BEGIN

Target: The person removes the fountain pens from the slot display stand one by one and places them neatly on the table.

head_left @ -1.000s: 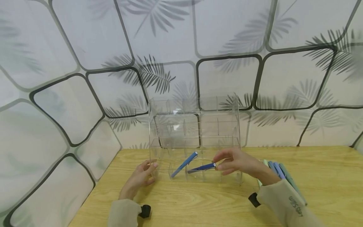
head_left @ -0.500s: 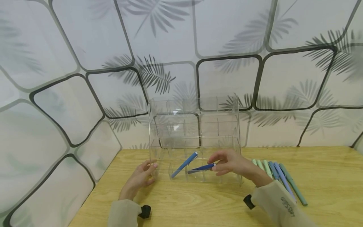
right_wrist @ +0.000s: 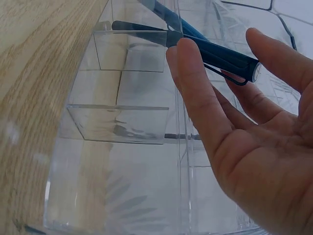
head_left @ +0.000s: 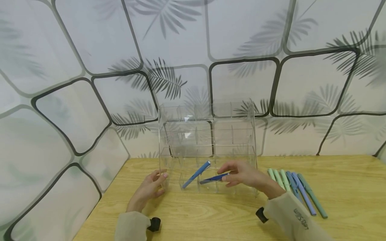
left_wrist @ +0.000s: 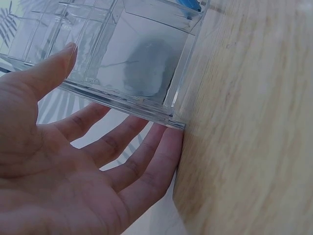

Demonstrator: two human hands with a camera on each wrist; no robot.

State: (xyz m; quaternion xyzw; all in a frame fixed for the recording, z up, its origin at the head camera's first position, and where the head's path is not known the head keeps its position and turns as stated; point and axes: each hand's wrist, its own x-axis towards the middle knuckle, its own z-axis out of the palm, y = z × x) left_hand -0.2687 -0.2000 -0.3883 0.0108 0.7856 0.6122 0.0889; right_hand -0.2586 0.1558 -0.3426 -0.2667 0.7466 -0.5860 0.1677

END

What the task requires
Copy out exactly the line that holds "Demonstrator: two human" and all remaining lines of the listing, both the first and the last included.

Output
Demonstrator: two human hands with a camera on each wrist; no robot.

State: (xyz m; quaternion xyzw; all in a frame fixed for the recording, z up, its origin at the head camera's first position, and where the head's path is not known the head keeps its position and turns as stated; point and axes: each hand's wrist, its own x-axis towards the middle knuckle, its own z-axis out of the palm, y = z × x) left_hand -0.2687 -0.2000 -0.3883 0.0108 0.7856 0.6122 0.0889; right_hand -0.2586 0.1558 -0.3426 -0.2667 0.7466 -0.5860 0.1677

There's no more to the answer.